+++ Information provided +++

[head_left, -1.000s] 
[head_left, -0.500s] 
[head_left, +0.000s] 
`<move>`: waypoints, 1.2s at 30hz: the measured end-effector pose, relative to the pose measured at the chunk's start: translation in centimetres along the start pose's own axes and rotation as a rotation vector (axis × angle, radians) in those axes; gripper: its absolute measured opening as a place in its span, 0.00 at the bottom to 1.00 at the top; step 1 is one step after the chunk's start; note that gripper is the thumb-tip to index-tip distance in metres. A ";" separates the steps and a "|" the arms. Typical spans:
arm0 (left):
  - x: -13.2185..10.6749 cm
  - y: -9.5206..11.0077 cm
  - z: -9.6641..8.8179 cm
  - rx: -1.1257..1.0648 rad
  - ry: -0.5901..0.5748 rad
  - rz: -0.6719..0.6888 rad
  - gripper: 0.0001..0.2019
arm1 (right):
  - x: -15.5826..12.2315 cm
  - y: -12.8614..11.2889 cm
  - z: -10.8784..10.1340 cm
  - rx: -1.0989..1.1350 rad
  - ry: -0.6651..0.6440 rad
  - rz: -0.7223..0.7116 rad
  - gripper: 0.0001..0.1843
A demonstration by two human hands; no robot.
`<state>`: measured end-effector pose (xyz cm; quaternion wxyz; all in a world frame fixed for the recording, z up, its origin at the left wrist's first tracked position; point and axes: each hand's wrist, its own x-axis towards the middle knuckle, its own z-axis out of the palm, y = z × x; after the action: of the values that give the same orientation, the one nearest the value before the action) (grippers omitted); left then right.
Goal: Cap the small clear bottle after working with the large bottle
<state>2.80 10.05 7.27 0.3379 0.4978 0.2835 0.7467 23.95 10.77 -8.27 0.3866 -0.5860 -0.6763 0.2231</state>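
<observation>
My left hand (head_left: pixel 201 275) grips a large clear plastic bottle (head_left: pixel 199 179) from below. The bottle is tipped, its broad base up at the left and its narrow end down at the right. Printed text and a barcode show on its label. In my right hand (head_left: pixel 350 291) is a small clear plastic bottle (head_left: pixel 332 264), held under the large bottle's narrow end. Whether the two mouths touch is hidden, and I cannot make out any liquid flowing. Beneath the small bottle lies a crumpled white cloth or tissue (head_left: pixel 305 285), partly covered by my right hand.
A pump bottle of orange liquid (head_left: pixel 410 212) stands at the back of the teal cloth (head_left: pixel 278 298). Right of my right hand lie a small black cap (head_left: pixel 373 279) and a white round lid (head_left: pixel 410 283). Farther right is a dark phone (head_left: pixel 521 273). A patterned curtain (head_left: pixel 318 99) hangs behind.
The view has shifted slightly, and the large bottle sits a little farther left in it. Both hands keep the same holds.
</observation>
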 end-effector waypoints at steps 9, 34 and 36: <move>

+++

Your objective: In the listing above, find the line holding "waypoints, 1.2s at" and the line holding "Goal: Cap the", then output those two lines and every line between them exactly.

Answer box:
`<move>`: waypoints, 1.2s at 30hz: the measured end-effector pose, relative to the pose measured at the chunk's start: translation in centimetres along the start pose's own axes and rotation as a rotation vector (axis × angle, radians) in those axes; gripper: its absolute measured opening as a place in its span, 0.00 at the bottom to 1.00 at the top; step 1 is one step after the chunk's start; note that gripper is the thumb-tip to index-tip distance in metres. A ";" separates the steps and a "|" the arms. Typical spans:
arm0 (left):
  - x: -13.2185..10.6749 cm
  - y: -9.5206..11.0077 cm
  - z: -9.6641..8.8179 cm
  - rx: -1.1257..1.0648 rad
  - ry: -0.5901..0.5748 rad
  - rz: -0.6719..0.6888 rad
  - gripper: 0.0001..0.2019
arm1 (right):
  - x: -15.5826..12.2315 cm
  - y: -12.8614..11.2889 cm
  - z: -10.8784..10.1340 cm
  - rx: -1.0989..1.1350 rad
  - ry: -0.6651..0.6440 rad
  - rz: -0.7223..0.7116 rad
  - gripper: 0.0001..0.1843
A demonstration by two human hands; no robot.
`<state>`: measured end-effector pose (xyz cm; quaternion wxyz; all in a world frame fixed for the recording, z up, its origin at the left wrist's first tracked position; point and axes: each hand's wrist, its own x-axis towards the middle knuckle, its own z-axis out of the palm, y = z × x; after the action: of the values that give the same orientation, the one nearest the value before the action) (grippers omitted); left then right.
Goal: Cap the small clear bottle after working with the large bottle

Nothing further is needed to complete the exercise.